Bedrohungsprofiteure wissen, wie sie Menschen derart manipulieren können. Viel besser als Politiker, die so gern davon reden, dass Krisen auch Chancen sind.

Warum Bedrohungsprofiteure mehr Aufmerksamkeit bekommen

Wer von Chancen redet, dringt nicht durch, wenn die Gegenseite lauter Bedrohungsszenarien an die Wand malt. Ohne sich darum kümmern zu müssen, wie realistisch diese Bilder sind. Es geht um die pure Angst. Und die ist jetzt. „Die Dynamik der Bedrohung entfaltet sich vor einem intensiv düster ausgemalten Horizont“, schreiben Frie und Nieswand. „Die Gespenster von morgen greifen auf das Heute zu.“

Und verstellen den Blick darauf, was tatsächlich getan werden kann, um in der Gegenwart Lösungen für Krisen und Konflikte zu finden. Oder gar den Blick auf die tatsächlich brennenden Probleme. Im wahrsten Sinne des Wortes. Wirklich gelernt, mit Krisen produktiv umzugehen, haben wir Menschen in den letzten Jahrhunderten nicht wirklich. Was eben auch mit der ganz emotionalen Reaktion auf Bilder der Bedrohung zu tun hat. Da neigen viele von uns nach dem einen, glorreichen „Helden“ zu suchen, der sich als Lösung für alle Probleme anpreist. Ein uraltes, mythisches Motiv. Was bis jetzt aber noch jedes Mal schief gegangen ist.

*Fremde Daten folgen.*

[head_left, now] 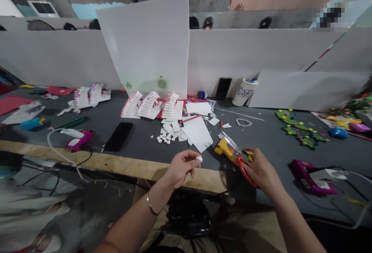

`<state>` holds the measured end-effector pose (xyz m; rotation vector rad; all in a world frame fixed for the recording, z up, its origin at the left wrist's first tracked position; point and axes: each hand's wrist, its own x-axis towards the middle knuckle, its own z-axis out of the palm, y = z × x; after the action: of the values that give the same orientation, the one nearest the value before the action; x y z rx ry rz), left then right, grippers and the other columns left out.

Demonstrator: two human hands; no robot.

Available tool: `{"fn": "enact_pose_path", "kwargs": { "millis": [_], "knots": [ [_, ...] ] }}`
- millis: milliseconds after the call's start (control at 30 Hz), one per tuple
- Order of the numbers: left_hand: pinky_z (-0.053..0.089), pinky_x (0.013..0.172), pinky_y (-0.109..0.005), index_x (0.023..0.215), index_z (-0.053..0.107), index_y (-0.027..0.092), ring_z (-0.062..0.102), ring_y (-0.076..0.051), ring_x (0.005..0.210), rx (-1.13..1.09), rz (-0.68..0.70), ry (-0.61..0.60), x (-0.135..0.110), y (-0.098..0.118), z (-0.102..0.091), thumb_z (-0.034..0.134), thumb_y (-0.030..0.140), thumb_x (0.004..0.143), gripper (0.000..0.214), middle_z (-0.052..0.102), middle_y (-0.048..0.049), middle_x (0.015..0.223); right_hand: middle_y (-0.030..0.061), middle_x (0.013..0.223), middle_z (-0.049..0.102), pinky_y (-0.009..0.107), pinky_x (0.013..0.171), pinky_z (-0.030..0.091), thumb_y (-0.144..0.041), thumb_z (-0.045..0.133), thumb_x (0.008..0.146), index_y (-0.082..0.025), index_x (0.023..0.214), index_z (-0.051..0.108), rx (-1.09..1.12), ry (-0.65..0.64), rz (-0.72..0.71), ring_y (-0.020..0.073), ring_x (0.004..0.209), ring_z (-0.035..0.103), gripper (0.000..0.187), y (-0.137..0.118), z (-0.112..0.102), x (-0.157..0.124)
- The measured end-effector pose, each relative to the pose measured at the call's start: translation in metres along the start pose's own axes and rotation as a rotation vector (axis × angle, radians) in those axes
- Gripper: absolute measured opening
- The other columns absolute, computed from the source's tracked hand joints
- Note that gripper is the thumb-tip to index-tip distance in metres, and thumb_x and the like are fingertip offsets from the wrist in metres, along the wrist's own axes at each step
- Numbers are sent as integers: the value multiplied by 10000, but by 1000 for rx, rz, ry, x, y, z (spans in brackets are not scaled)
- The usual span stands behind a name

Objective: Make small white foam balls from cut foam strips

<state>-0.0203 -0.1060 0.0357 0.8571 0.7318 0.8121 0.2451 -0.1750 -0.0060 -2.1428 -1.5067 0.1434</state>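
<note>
Now the left hand (181, 169) pinches a small white ball (199, 159) while the right hand (261, 169) curls its fingers around red-handled scissors (243, 167).

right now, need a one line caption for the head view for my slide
Head view: left hand pinches a small white ball, right hand grips red-handled scissors above a grey worktable

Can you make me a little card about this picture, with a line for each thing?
Left hand: pinching a small round white piece
Right hand: gripping red-handled metal scissors
Near the hands: a heap of small round white pieces; a flat white sheet
Table: dark grey top
Also there: a black smartphone; a green cut-out shape dotted with colours
</note>
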Motion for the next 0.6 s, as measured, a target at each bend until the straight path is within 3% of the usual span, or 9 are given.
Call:
{"fn": "enact_pose_path", "kwargs": {
  "millis": [167, 233, 300, 333, 400, 500, 600],
  "knots": [
    [458, 415, -171, 655, 724, 143, 518, -58, 520, 141, 247, 59, -14, 7, 2, 850, 248, 579, 181, 594, -23, 776, 118, 905, 651, 363, 747, 507, -421, 485, 842, -159, 1129, 555, -135, -145, 2, 259, 858, 653, 395, 25, 3, 29],
    [467, 441, -177, 654, 739, 158, 528, -72, 547, 182, 300, 77, -19, 9, 1, 834, 233, 611, 129, 593, -30, 761, 127, 858, 654, 413, 730, 506, -417, 473, 861, -175, 1126, 601, -254, -150, -4, 292, 831, 649, 380, 16, -5, 28],
    [474, 462, -187, 662, 750, 174, 533, -85, 561, 209, 333, 88, -23, 8, -2, 820, 226, 635, 91, 601, -37, 754, 178, 977, 651, 478, 748, 499, -426, 477, 865, -192, 1052, 659, -293, -22, -64, 334, 881, 634, 351, -8, -14, 18],
    [479, 476, -194, 668, 754, 183, 534, -89, 564, 223, 346, 89, -24, 7, -3, 813, 221, 645, 74, 606, -39, 757, 177, 1051, 643, 474, 772, 502, -439, 467, 878, -204, 1027, 670, -203, 43, -115, 323, 910, 630, 344, -25, -17, 10],
    [485, 512, -208, 683, 762, 203, 541, -97, 577, 254, 370, 92, -24, 4, -6, 799, 213, 666, 41, 621, -43, 772, 130, 1047, 667, 390, 746, 534, -437, 457, 903, -225, 991, 669, 152, 46, -199, 249, 859, 651, 312, -62, -18, -9],
    [493, 595, -234, 699, 769, 232, 561, -122, 627, 304, 391, 96, -24, 1, -9, 782, 203, 687, 34, 647, -50, 795, 70, 954, 703, 302, 709, 555, -407, 536, 894, -236, 1045, 649, 599, -138, -203, 193, 824, 669, 255, -113, -6, -37],
    [491, 742, -271, 702, 773, 253, 584, -157, 722, 368, 428, 82, -23, 0, -13, 775, 184, 694, 69, 671, -53, 779, 45, 849, 699, 271, 659, 553, -383, 605, 860, -216, 936, 670, 822, -168, -124, 165, 735, 658, 195, -138, 9, -51]
  ]
}}
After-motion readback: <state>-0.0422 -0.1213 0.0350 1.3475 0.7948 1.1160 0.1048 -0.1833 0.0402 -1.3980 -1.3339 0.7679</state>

Sodass als Botschaft dieser vielen Geschichten stehen bleibt: Wir müssen tatsächlich lernen, mit Krisen und (empfundenen) Bedrohungen anders umzugehen. Denn: „Bedrohungen machen Geschichte.“ Sie prägen Gesellschaften. Und sie verändern sie. Die Frage ist nur: In wessen Sinn? Und wer profitiert eigentlich dabei?

Ewald Frie, Mischa Meier (Hrsg.) „Krisen anders denken“, Propyläen Verlag, Berlin 2023, 32 Euro.